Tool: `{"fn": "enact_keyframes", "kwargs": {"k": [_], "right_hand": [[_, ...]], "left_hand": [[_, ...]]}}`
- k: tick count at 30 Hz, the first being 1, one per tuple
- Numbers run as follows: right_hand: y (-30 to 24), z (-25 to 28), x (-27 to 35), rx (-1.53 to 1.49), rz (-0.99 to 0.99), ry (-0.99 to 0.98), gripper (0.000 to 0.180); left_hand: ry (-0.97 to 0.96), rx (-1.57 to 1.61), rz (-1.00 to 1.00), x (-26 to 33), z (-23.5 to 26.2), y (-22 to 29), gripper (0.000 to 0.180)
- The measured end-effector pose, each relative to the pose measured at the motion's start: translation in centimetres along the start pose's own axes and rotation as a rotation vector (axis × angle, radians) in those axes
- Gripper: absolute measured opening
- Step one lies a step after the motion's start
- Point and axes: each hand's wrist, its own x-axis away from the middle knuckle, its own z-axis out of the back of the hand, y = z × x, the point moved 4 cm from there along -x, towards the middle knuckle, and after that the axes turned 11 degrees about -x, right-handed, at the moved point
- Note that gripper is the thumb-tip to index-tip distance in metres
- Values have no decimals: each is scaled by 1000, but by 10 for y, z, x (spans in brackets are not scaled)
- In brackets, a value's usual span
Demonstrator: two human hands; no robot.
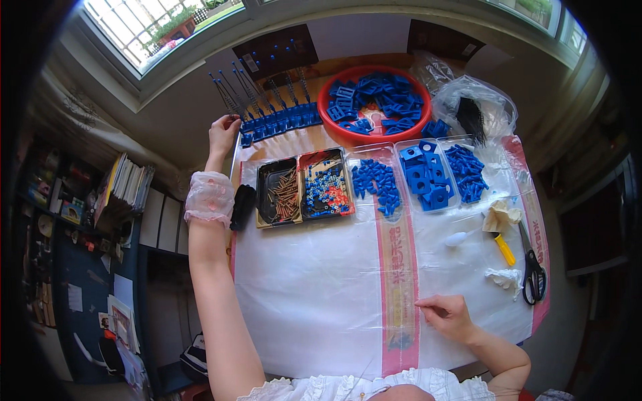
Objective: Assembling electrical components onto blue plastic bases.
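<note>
My left hand (224, 131) reaches to the far left of the table, its fingers pinched at the end of a row of blue plastic bases (284, 120). Thin coiled stems with blue tips (231, 93) rise from that row. What the left fingers hold, if anything, is too small to make out. Near the table's front edge, right of the middle, my right hand (448, 317) hovers over or rests on the white sheet (307, 287). Its fingers are curled, thumb and forefinger together; anything between them is hidden.
Behind stands a red basin (324, 110) of blue parts. Before it are black trays of screws (285, 194) and small rings (326, 190), then clear trays of blue cones (376, 184), square plates (428, 177) and more cones (466, 174). Black scissors (533, 277) and a yellow-handled tool (504, 250) lie right.
</note>
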Motion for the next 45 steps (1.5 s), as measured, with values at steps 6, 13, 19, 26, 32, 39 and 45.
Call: {"fn": "enact_keyframes", "kwargs": {"k": [6,13,19,26,32,39,45], "right_hand": [[-4,-1,-1,18,19,0,19],[-5,-2,-2,14,54,-7,20],[1,-2,0,14,-2,19,19],[-2,-2,-1,28,19,27,19],[-4,-1,-2,57,49,-2,20],[-5,-3,-3,33,56,-17,20],[-5,-1,-3,52,38,-2,20]], "left_hand": [[-27,15,41,-2,-13,2,31],[-25,-181,37,11,-2,-23,43],[-149,-92,100,21,-28,-21,53],[-160,-251,153,17,-34,-23,38],[-244,-185,198,16,-45,-24,44],[-233,-261,214,8,-38,-55,72],[-239,-244,240,15,-50,-29,71]]}}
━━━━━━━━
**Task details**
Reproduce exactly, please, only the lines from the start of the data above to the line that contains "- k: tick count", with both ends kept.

**Result of this exercise**
Tool: `{"fn": "enact_keyframes", "kwargs": {"k": [_], "right_hand": [[_, ...]], "left_hand": [[_, ...]]}}`
- k: tick count at 30 Hz, the first being 1, one per tuple

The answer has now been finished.